» **Task instructions**: After repeating the line containing "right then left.", stop; until then, repeat each line of the listing below exactly, starting with the first.

» **Supplied material**:
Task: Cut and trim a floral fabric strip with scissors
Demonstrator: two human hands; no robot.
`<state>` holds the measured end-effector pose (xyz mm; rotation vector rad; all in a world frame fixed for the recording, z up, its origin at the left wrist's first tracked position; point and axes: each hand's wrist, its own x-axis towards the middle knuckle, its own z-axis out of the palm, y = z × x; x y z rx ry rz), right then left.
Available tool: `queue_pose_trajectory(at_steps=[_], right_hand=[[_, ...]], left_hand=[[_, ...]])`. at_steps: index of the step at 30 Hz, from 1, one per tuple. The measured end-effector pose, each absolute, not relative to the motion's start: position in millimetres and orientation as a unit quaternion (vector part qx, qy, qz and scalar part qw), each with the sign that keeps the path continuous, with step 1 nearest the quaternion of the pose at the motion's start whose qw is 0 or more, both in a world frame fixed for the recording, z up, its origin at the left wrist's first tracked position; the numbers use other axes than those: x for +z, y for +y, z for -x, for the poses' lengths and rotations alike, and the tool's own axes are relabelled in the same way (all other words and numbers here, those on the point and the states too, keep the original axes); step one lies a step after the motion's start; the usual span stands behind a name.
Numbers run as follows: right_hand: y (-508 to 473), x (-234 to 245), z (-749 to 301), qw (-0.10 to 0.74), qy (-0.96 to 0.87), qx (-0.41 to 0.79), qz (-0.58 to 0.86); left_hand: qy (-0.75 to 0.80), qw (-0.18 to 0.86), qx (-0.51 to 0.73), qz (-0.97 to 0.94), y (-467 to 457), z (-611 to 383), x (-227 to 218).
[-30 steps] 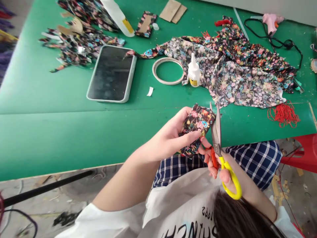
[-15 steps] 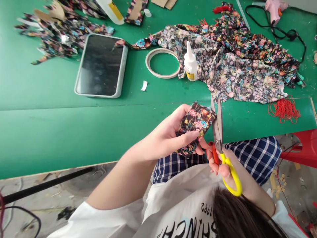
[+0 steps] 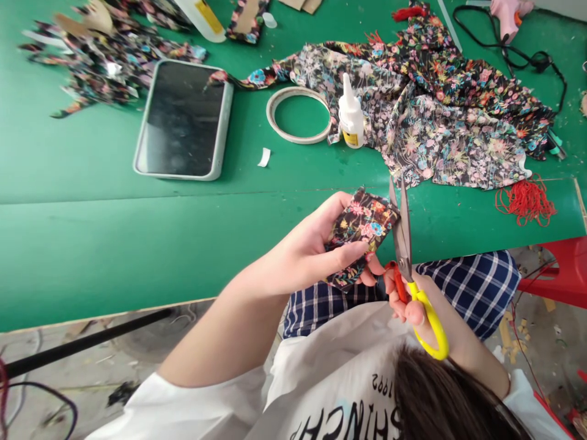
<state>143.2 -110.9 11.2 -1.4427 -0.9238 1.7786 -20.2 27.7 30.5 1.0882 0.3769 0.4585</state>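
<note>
A small flat piece covered in dark floral fabric (image 3: 360, 223) is gripped in my left hand (image 3: 316, 250), thumb across its front. My right hand (image 3: 408, 299) holds scissors (image 3: 403, 241) with a yellow and a red handle loop, their blades pointing away from me and slightly apart. The blades lie along the right edge of the fabric-covered piece; whether any cloth is between them I cannot tell. Beyond the blade tips spreads a large crumpled floral cloth (image 3: 440, 146). A white glue bottle (image 3: 351, 119) stands upright at its left side.
A roll of tape (image 3: 270, 116) and a tablet-like device with a dark screen (image 3: 181, 119) lie on the green table (image 3: 92, 250). Fabric scraps (image 3: 101, 79) are heaped at the far left. Red threads (image 3: 527, 201) lie by the front right edge, a pink glue gun (image 3: 507, 18) at the back right.
The view has shifted slightly, moving the table items a little left and up. Both hands, the fabric-covered piece and the scissors stay nearly still; the blades look slightly closer together.
</note>
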Motion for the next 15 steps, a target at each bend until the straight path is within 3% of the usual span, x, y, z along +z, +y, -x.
queue_pose_trajectory(at_steps=[11, 15], right_hand=[[-108, 18, -148, 0.295, -0.369, 0.682, 0.559], [-107, 23, -160, 0.228, -0.400, 0.686, 0.563]], left_hand=[[0.156, 0.810, 0.229, -0.517, 29, 21, 27], [0.159, 0.790, 0.225, -0.547, 41, 26, 39]])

» **Response box**:
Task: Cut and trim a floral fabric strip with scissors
Demonstrator: two human hands; no robot.
`<state>` holds the measured end-effector pose (xyz mm; rotation vector rad; all in a world frame fixed for the recording, z up, its origin at the left wrist's first tracked position; point and axes: each hand's wrist, its own x-axis towards the middle knuckle, its own z-axis out of the palm, y = z × x; x y z rx ry rz), right then left.

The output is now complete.